**Task item:**
The material below contains a line with "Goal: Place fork" and a line with "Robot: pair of". Copy exactly those two lines and all lines between them.

**Data to use:**
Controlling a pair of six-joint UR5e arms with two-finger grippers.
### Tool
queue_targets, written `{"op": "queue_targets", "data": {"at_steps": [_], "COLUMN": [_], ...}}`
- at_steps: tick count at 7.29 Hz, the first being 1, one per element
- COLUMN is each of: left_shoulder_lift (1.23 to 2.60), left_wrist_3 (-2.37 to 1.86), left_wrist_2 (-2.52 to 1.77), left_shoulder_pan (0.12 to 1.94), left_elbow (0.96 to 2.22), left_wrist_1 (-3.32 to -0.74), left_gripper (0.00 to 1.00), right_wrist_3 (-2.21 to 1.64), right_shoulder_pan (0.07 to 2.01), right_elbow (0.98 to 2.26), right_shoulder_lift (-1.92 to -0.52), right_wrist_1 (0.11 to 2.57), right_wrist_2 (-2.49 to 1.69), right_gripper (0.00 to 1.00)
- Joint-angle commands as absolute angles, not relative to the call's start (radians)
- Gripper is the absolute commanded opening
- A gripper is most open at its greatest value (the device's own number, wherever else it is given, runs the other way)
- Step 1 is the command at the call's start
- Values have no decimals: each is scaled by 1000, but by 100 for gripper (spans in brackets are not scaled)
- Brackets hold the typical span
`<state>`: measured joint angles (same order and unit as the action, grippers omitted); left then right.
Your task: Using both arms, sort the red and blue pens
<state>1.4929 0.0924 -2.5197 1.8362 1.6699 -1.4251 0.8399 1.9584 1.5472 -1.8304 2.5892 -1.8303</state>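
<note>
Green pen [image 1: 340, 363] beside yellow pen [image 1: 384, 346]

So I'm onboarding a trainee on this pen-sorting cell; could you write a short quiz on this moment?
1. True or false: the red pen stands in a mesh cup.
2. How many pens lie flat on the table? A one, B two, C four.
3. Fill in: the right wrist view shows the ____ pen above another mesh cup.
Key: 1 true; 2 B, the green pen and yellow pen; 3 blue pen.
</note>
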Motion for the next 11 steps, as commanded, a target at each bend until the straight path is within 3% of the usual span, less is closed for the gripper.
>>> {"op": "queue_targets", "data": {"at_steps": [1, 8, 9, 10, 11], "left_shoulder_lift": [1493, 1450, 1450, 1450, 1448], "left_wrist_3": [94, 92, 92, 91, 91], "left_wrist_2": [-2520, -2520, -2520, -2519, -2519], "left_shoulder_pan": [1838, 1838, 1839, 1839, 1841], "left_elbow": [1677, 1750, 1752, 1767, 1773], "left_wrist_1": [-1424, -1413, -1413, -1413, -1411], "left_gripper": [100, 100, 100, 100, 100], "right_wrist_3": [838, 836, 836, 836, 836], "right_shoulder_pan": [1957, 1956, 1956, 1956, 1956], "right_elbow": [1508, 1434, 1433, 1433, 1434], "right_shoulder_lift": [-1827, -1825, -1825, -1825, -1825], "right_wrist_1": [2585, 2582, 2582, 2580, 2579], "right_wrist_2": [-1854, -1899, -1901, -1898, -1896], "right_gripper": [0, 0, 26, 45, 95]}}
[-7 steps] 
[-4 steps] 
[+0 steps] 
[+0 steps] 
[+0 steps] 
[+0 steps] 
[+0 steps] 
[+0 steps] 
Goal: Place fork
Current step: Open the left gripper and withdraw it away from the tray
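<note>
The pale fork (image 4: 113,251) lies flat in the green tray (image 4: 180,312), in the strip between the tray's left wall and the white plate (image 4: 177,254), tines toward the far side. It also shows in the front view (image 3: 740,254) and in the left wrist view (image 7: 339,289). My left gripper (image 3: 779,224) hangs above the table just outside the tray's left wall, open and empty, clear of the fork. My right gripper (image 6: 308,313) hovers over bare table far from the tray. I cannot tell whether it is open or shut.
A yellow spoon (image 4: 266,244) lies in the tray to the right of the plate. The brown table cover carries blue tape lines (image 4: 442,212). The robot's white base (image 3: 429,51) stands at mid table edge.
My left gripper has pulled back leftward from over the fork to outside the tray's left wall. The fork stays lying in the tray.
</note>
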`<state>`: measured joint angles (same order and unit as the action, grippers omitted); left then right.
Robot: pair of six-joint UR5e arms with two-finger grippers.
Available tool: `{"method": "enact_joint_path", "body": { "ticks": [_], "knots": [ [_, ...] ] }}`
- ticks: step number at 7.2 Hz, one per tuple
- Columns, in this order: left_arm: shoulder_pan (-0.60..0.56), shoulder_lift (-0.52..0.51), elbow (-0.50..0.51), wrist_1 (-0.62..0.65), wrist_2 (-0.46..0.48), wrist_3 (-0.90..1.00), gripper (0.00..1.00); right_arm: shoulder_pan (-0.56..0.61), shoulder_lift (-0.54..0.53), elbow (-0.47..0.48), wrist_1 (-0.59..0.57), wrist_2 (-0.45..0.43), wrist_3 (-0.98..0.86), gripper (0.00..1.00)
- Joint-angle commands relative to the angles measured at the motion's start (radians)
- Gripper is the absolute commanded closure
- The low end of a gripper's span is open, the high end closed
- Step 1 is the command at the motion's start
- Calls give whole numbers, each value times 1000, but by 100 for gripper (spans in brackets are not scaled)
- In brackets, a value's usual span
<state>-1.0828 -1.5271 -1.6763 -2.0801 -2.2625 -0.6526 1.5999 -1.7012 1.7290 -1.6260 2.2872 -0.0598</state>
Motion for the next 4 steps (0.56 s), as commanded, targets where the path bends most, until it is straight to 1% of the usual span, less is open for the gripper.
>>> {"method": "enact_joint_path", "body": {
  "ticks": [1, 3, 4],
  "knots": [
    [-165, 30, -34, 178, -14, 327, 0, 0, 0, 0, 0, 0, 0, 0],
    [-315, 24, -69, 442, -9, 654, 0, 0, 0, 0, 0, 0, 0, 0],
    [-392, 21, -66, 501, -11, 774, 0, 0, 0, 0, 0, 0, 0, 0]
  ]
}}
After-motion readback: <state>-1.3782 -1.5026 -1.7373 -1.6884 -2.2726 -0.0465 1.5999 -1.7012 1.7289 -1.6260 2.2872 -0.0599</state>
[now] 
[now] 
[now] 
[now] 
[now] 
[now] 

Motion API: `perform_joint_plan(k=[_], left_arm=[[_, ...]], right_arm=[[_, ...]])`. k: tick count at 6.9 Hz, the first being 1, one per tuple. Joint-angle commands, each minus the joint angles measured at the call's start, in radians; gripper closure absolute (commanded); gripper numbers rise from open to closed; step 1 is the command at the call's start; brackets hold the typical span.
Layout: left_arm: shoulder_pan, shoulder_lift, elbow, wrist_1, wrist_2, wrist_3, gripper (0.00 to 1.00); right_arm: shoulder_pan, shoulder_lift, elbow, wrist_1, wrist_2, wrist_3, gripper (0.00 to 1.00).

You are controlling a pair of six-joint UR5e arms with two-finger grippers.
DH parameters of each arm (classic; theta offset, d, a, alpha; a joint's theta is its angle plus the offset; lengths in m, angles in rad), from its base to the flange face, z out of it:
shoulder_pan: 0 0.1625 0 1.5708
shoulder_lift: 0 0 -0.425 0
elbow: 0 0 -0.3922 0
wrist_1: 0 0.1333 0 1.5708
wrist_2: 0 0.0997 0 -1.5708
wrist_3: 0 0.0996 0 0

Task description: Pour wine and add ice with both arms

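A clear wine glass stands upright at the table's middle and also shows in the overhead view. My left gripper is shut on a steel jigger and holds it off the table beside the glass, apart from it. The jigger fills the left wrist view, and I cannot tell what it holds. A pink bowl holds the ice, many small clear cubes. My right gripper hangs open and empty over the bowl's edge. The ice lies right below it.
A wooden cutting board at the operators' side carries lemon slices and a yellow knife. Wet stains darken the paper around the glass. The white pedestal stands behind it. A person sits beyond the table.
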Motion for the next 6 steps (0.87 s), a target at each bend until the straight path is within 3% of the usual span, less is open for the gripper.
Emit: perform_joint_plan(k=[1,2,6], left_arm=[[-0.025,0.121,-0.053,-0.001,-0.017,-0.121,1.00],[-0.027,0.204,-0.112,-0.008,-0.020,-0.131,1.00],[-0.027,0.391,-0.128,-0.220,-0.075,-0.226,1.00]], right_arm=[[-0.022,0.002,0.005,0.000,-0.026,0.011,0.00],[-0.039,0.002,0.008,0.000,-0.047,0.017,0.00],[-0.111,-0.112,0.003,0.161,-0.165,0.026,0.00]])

**Your solution:**
Goal: Place fork
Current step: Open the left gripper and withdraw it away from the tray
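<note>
The pale fork (image 4: 113,251) lies flat in the green tray (image 4: 180,312), in the strip between the tray's left wall and the white plate (image 4: 177,254), tines toward the far side. It also shows in the front view (image 3: 740,254) and in the left wrist view (image 7: 339,289). My left gripper (image 3: 779,224) hangs above the table just outside the tray's left wall, open and empty, clear of the fork. My right gripper (image 6: 308,313) hovers over bare table far from the tray. I cannot tell whether it is open or shut.
A yellow spoon (image 4: 266,244) lies in the tray to the right of the plate. The brown table cover carries blue tape lines (image 4: 442,212). The robot's white base (image 3: 429,51) stands at mid table edge.
My left gripper has pulled back leftward from over the fork to outside the tray's left wall. The fork stays lying in the tray.
</note>
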`<state>`: measured joint angles (same order and unit as the action, grippers omitted); left then right.
Robot: pair of six-joint UR5e arms with two-finger grippers.

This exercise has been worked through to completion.